(Work required): The answer must consist of every line in the records that contains the word "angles".

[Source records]
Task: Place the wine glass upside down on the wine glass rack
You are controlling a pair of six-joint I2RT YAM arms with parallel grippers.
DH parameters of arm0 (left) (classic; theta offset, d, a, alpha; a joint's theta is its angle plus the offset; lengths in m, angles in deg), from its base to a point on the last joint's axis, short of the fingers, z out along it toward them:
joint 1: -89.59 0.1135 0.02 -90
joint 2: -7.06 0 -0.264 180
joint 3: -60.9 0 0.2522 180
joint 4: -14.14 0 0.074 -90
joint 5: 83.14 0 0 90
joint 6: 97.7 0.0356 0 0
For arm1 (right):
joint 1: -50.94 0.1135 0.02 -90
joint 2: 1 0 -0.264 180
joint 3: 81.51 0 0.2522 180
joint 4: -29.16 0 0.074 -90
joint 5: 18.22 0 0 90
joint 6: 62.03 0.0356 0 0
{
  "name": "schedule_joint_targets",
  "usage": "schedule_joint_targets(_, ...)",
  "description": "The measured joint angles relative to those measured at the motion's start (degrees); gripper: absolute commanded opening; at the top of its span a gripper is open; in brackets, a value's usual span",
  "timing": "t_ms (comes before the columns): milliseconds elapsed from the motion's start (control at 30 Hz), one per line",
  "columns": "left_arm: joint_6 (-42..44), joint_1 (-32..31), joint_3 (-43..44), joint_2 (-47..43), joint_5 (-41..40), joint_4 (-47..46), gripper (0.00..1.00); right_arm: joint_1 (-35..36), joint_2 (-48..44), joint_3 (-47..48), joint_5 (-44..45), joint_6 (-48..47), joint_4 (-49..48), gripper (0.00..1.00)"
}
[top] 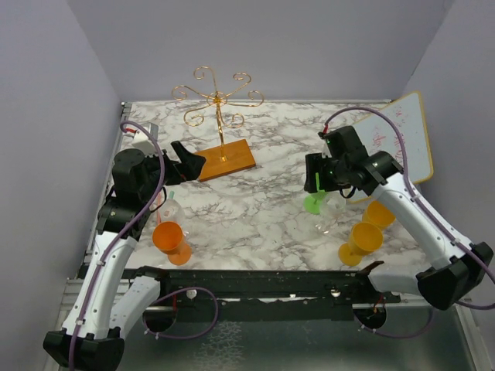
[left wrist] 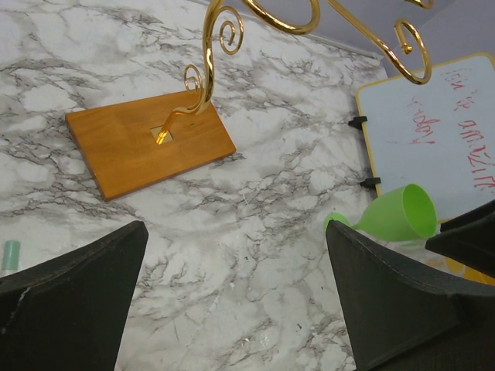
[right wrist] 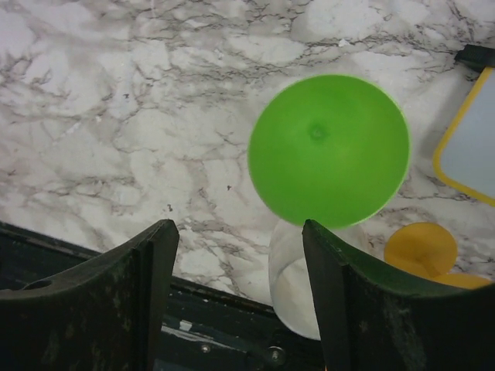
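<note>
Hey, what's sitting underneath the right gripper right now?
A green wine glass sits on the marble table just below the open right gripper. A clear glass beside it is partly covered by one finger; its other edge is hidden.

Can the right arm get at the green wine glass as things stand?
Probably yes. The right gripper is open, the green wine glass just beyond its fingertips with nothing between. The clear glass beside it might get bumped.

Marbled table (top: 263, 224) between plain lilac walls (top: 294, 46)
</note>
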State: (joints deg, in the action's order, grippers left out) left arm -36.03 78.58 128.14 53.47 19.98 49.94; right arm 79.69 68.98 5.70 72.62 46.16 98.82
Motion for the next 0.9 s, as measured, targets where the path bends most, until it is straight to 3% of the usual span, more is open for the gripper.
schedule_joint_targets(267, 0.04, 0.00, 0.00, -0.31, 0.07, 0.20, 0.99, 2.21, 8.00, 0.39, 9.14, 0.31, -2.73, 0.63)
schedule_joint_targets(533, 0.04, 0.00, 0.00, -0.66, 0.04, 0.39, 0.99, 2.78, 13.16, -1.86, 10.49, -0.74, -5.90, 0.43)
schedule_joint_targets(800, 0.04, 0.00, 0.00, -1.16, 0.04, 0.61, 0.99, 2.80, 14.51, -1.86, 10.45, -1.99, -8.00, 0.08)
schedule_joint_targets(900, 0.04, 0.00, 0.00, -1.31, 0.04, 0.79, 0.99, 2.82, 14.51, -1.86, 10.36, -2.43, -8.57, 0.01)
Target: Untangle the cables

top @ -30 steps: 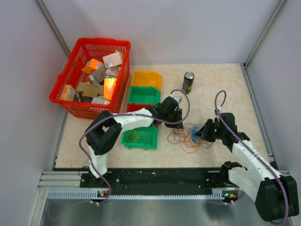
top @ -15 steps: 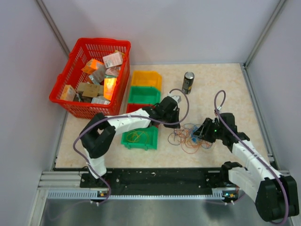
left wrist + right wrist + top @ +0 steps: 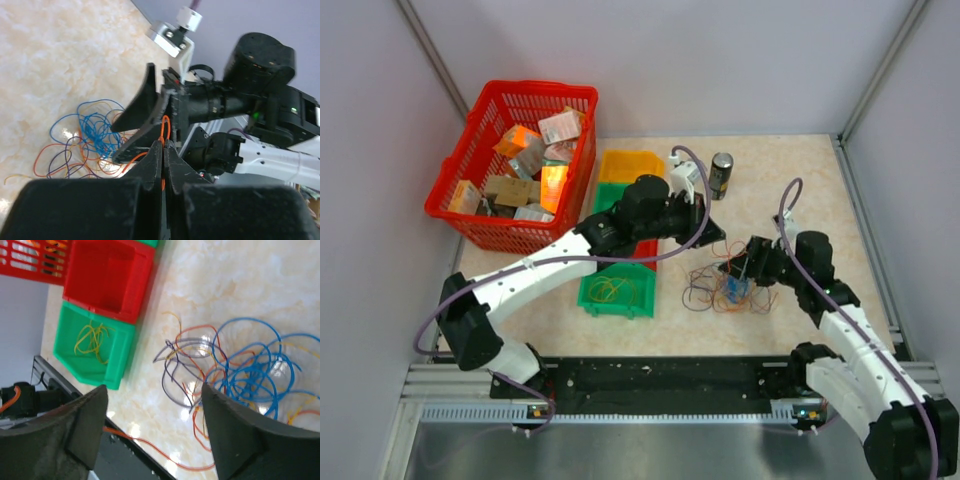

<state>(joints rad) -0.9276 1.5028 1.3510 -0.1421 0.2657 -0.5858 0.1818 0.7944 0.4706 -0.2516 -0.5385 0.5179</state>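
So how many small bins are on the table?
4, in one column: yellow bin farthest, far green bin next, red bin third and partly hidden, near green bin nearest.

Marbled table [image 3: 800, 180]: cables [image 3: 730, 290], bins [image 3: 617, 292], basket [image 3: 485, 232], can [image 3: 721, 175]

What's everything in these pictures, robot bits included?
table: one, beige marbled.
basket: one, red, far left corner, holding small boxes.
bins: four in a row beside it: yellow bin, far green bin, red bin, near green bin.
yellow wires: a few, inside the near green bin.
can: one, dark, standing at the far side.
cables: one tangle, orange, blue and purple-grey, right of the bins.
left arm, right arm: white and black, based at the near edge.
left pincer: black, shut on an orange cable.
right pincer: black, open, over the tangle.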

(Response):
DH parameters of arm0 (left) (classic; theta offset, d, a, alpha; a joint's theta is its angle plus the offset; lengths in m, angles in deg), from its base to a point on the last joint's axis, short of the fingers, z out along it toward them:
  "description": "The measured joint angles relative to those measured at the motion's start (degrees); gripper: absolute commanded opening; at the top of its span a gripper is open; in brackets, a value's usual span",

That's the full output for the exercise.